Still, Roberts said he has been placed on alert that his services might be needed soon. "There are some splinter groups, a 'Draft Michael' committee," he said.

Richard E. Hug, Ehrlich's campaign finance chairman and a major donor to President Bush, said he has had conversations with national Republican leaders about their desire for Steele to run.

"The Ehrlich team has a phenomenal fund-raising machine, as you well know," he said. "I'm sure a lot of those donors will be there for Michael, and the national Republican Party will be there big time for Michael."

'Timing is everything'

Steele would be seeking something rare. No lieutenant governor in modern times -- the office was re-established in 1970 after a century hiatus -- has risen to governor or federal office. The list of aspirants with dashed hopes includes Melvin A. Steinberg and Kathleen Kennedy Townsend. Attorney General J. Joseph Curran Jr. was second-in-command during Gov. Harry R. Hughes' second term.

Like Townsend, Steele has never been elected to public office on his own.
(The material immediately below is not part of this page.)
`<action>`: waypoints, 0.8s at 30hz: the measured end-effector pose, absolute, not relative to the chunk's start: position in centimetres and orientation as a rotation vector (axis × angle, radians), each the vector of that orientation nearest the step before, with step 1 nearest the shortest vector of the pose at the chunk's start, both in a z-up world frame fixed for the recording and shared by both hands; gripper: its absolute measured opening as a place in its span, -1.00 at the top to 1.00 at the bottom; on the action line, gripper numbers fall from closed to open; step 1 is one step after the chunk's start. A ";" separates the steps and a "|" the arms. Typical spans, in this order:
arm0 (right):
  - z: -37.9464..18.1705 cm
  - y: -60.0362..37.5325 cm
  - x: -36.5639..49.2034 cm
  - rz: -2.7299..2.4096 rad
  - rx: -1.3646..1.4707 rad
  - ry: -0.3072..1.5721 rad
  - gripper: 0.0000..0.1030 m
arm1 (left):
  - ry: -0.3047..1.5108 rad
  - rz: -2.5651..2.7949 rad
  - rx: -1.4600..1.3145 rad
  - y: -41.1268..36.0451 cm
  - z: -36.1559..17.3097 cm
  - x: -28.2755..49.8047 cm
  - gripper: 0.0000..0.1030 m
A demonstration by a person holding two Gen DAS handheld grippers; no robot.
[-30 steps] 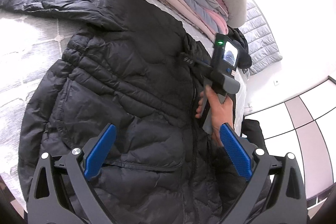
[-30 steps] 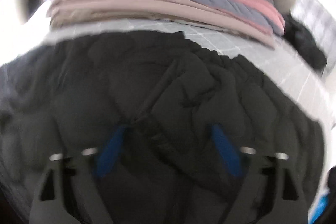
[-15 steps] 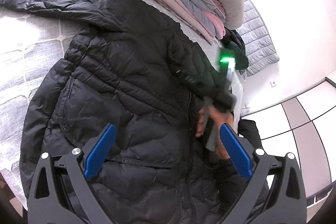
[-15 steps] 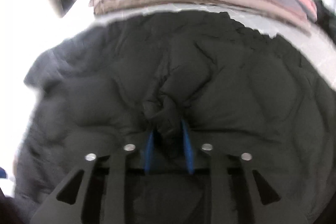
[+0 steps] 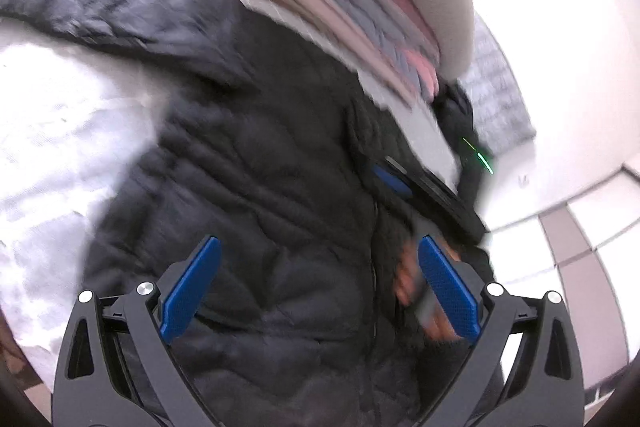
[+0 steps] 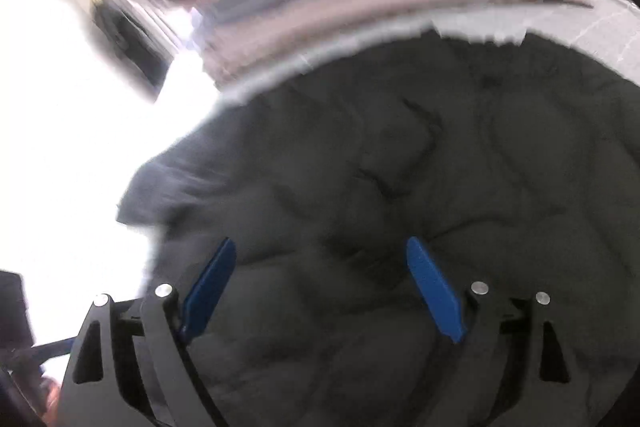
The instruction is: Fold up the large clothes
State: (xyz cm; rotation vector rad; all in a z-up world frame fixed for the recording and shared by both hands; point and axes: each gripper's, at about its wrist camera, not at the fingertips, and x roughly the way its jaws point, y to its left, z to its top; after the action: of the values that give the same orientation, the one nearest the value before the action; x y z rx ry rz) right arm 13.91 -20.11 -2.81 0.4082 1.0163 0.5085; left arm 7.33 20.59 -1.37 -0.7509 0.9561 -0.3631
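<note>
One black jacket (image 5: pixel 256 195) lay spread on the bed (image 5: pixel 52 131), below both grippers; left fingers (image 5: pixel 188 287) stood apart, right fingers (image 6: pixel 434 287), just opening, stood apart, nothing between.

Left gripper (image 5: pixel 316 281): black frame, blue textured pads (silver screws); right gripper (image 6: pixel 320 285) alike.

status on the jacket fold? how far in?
Early. Done: the black puffer jacket lies spread on the bed, one sleeve still out. In hand: nothing; the right gripper has just been opening, pads clear of fabric, left gripper open too. Left: the folds themselves.
</note>
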 end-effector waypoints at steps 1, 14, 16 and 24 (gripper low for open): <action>-1.6 -21.0 12.2 0.545 0.482 0.985 -0.64 | 0.930 -0.342 -0.778 22.0 -1.2 7.4 -0.85; -1.3 -26.1 0.6 0.673 0.843 0.929 -0.71 | 0.623 0.086 -1.272 48.0 -9.7 9.1 -0.85; -1.8 -25.8 0.8 0.688 0.850 0.942 -0.71 | 0.596 0.112 -1.305 49.5 -10.8 9.4 -0.84; -3.4 -25.1 1.1 0.680 0.847 1.006 -0.71 | 0.539 0.186 -1.314 50.9 -10.9 12.9 -0.38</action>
State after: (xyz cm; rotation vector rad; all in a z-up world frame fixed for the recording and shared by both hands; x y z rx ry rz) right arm 1.10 -25.15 -3.35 0.8472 1.0060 0.6802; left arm 12.95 50.92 -10.95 -1.3141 0.5386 0.1859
His first attempt, for comptroller in 1998, ended in a primary defeat and left him with a $25,000 debt that went unpaid for five years. He eventually paid the money, lent by his sister, Monica Turner Tyson, ex-wife of boxer Mike Tyson, in 2003, campaign finance records show.

Steele's political background includes stints as party chief in Prince George's County and at the state level. After years toiling for a party that teetered on the brink of irrelevancy in Maryland, he appears to enjoy the trappings of lieutenant governor and his celebrity status.

A solo statewide race would reveal to the public a side of Steele that might not be well known: He is conservative, far more so than Ehrlich, holding views on social issues consistent with his religious upbringing and his days in a Catholic seminary, where he briefly studied for the priesthood. Steele opposes the death penalty and abortion, even in cases where the health of the mother is at risk.

"Steele is untested, unproven and out of touch with mainstream Maryland," said Derek Walker, a spokesman for the Maryland Democratic Party. "The governor's promises to give Steele a meaningful role in the administration have amounted to commissions that have gone nowhere and taxpayer-funded photo opportunities."

Republicans disagree. They call Steele a charismatic and talented leader who represents the future of the party.

"In politics, as in life, timing is everything," Brock said. "This is his time."

Sun staff writer Andrew A. Green contributed to this article.